# ABOUT THIS TASK:
Return every line from the one with "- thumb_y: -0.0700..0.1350" through the one with "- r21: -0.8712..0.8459", inclusive, exactly as it appears below.

Stored data:
*** Block opens ***

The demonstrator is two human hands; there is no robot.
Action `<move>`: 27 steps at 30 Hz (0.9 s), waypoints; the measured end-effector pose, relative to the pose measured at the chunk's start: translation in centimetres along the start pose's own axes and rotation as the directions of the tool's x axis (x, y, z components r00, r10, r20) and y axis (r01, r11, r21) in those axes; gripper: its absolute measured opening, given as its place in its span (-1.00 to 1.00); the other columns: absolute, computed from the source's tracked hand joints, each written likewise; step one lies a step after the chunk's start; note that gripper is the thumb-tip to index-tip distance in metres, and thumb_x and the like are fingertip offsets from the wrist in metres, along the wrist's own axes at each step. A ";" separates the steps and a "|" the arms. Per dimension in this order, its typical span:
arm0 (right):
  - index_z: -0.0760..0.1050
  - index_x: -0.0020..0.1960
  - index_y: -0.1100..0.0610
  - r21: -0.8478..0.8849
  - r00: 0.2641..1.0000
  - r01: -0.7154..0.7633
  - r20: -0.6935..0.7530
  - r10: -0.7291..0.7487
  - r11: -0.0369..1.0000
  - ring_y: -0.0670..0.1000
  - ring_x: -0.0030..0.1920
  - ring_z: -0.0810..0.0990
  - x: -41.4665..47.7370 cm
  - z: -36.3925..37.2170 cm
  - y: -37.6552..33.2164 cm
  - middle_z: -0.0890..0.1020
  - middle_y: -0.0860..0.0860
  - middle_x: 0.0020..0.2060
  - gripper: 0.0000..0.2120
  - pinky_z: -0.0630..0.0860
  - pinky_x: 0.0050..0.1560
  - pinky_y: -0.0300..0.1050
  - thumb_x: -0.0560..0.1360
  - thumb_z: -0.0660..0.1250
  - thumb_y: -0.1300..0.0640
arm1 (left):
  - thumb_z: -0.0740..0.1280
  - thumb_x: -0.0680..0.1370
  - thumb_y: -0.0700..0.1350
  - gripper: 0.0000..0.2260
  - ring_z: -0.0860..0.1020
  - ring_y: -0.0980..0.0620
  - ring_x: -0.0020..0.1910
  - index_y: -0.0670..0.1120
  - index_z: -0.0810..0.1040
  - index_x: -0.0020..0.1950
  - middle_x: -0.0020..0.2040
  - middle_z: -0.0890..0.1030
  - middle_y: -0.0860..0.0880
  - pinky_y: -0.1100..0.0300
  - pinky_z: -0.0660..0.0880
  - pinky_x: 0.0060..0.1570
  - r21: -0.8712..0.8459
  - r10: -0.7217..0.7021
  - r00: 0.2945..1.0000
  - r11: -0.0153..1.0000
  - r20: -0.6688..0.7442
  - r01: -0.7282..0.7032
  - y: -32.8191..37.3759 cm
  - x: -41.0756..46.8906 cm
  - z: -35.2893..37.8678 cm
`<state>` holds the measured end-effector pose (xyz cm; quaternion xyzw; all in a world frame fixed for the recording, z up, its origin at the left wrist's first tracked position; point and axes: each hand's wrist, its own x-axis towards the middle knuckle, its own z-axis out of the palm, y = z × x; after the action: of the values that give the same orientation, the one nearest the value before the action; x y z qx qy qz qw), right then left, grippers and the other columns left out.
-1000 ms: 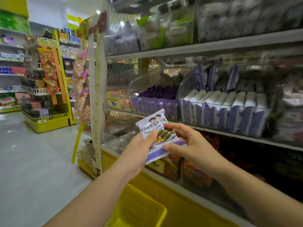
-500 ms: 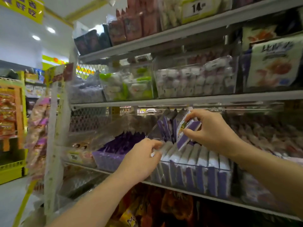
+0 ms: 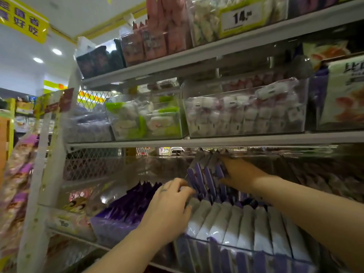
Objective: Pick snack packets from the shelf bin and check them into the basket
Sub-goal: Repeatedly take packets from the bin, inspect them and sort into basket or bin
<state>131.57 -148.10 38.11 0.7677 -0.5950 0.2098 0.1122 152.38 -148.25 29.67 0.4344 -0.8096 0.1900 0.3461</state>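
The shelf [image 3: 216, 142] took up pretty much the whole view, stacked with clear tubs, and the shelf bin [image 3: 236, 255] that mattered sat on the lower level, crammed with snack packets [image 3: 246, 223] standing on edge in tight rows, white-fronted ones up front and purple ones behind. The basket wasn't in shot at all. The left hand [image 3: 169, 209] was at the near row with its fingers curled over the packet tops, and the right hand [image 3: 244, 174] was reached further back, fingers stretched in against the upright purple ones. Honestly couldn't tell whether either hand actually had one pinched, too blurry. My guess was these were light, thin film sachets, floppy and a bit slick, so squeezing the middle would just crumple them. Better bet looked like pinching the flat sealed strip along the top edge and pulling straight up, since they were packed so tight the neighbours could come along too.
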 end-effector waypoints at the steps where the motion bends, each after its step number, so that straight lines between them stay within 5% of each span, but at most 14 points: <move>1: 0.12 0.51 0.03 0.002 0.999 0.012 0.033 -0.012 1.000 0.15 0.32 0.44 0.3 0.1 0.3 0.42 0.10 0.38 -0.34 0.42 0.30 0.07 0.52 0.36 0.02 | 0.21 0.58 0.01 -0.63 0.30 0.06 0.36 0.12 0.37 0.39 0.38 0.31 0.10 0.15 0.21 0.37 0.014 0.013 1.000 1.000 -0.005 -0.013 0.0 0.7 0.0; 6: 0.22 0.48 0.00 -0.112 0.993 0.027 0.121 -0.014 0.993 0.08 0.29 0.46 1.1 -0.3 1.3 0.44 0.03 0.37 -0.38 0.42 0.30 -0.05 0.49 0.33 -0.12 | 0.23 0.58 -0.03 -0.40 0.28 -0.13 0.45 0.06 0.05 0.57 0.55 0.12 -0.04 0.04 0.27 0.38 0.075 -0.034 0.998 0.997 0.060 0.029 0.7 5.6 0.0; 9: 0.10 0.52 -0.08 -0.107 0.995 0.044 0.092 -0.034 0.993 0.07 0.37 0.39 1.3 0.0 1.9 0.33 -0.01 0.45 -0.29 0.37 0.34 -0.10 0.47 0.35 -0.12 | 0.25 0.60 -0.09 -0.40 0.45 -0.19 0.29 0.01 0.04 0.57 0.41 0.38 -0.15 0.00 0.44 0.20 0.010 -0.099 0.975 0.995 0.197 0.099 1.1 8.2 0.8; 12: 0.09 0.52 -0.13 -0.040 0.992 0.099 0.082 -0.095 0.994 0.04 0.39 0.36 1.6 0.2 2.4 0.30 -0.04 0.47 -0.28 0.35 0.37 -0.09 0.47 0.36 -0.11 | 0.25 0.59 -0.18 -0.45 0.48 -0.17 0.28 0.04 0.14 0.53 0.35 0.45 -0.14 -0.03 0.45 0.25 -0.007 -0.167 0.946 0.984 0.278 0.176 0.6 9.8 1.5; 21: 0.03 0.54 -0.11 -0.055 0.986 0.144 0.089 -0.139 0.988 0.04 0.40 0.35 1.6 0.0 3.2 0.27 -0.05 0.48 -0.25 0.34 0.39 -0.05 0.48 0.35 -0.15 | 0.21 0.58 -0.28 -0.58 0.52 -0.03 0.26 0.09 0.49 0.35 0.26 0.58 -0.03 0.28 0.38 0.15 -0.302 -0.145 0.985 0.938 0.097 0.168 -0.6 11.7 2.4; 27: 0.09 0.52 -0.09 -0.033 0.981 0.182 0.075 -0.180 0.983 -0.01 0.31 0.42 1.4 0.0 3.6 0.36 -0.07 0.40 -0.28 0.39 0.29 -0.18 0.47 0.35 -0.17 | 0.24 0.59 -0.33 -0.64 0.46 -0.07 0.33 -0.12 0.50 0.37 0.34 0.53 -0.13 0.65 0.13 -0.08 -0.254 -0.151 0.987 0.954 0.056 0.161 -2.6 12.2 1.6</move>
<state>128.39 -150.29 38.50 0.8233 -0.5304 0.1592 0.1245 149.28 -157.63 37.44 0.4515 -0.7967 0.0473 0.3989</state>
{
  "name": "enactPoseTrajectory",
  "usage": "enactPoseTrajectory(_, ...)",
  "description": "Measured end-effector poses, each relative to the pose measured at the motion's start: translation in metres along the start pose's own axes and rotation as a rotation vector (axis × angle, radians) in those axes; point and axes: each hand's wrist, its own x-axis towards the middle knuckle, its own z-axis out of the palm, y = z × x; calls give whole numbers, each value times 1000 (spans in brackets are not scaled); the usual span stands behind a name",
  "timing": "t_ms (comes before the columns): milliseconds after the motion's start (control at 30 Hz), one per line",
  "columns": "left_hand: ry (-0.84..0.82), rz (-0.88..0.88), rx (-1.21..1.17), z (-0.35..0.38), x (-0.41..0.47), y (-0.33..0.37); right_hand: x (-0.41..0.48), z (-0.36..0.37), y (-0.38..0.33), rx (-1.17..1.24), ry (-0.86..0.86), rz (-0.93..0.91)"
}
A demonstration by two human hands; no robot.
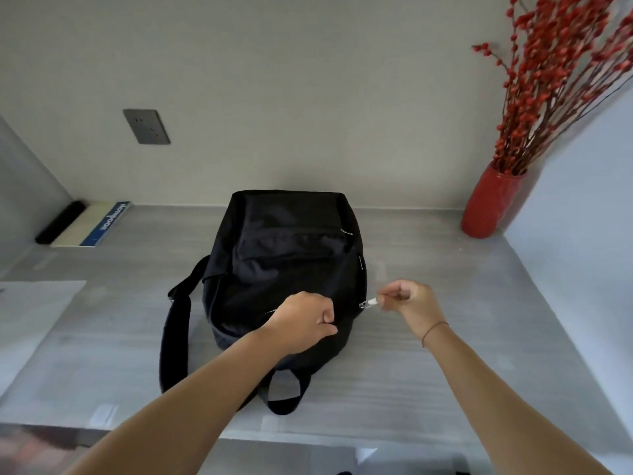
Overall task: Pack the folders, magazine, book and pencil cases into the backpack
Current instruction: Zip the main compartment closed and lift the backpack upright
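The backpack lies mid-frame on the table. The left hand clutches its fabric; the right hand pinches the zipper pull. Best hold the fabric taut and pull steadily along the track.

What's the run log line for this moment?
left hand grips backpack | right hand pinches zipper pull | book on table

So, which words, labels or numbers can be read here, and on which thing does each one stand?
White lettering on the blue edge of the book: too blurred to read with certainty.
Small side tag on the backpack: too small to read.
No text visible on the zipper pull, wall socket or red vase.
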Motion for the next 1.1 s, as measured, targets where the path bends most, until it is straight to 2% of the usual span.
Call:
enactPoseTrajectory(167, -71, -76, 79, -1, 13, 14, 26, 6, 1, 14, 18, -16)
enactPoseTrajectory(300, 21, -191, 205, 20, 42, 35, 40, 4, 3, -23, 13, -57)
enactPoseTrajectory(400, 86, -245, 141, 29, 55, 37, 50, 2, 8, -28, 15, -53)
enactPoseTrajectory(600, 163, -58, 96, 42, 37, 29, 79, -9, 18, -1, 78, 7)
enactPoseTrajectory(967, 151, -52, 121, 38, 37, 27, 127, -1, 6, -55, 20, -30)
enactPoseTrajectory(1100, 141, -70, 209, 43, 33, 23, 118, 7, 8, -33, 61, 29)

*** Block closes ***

# RESPONSE AREA:
  - thumb_y: -0.0700..0.1350
  - gripper: 0.0000..0.2260
  - ring_z: -0.0860..0.1020
  - ring_y: -0.0980..0.0620
  - ring_x: -0.0020..0.1910
  - index_y: -0.0670..0.1120
  - index_z: -0.0810..0.1040
  - index_x: -0.0020..0.1950
  - middle_x: -0.0020..0.2040
  - middle_z: -0.0890..0.1030
  - middle_y: -0.0860..0.0880
  - pinky_y: -0.1100..0.0300
  - pinky_z: -0.0660..0.0880
  - pinky_x: 0.0060..0.1570
  - r21: -0.8712..0.8459

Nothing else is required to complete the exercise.